### TO DO
Collect all lines containing the word "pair" from the data.

### EXERCISE MATERIALS

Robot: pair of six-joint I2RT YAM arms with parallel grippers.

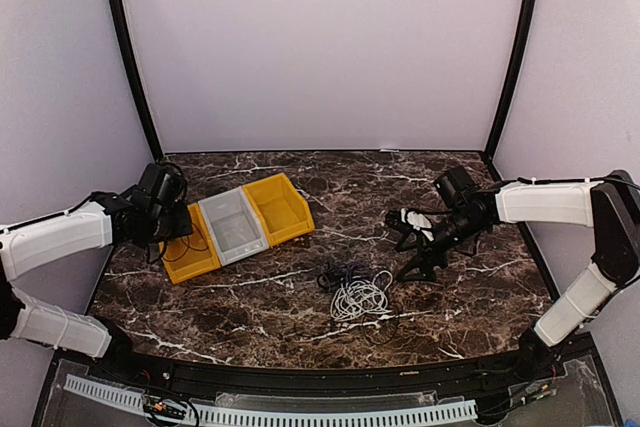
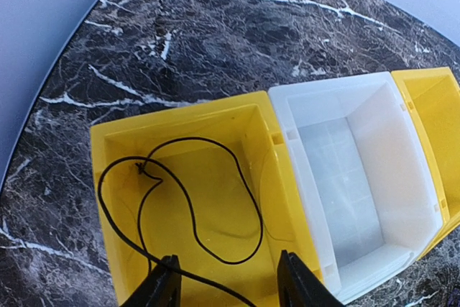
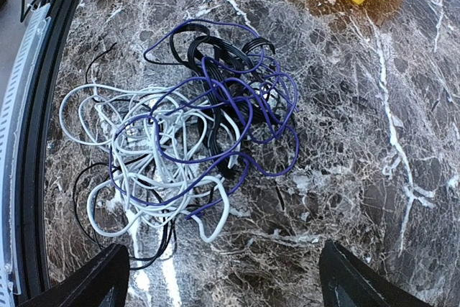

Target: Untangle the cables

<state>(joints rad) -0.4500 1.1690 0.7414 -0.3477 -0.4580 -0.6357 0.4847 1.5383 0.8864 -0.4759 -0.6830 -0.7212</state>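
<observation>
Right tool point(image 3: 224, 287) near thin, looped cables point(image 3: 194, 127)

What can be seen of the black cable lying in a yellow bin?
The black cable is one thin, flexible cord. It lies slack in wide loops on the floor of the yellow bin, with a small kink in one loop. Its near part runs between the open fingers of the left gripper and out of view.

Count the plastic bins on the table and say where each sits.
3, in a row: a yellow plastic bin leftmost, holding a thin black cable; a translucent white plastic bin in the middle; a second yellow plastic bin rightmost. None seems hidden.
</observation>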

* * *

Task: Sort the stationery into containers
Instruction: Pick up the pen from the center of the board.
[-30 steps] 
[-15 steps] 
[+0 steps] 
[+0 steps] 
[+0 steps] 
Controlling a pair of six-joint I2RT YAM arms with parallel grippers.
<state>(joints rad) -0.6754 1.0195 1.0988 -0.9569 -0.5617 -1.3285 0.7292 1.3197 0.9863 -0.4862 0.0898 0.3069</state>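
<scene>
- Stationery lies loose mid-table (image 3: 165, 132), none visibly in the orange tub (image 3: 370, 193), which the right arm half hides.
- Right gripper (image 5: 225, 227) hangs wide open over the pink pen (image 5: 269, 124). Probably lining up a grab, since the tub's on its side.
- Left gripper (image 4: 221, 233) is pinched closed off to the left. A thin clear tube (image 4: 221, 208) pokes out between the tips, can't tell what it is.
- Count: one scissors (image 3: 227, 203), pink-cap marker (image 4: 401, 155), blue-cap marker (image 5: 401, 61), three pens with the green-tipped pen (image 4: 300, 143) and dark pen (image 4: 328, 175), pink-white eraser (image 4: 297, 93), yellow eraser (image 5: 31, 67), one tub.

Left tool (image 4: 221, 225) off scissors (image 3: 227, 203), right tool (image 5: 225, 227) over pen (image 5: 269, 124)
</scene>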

### TASK ANSWER
Robot: pair of six-joint I2RT YAM arms with parallel grippers.
Controlling a pair of six-joint I2RT YAM arms with parallel grippers.

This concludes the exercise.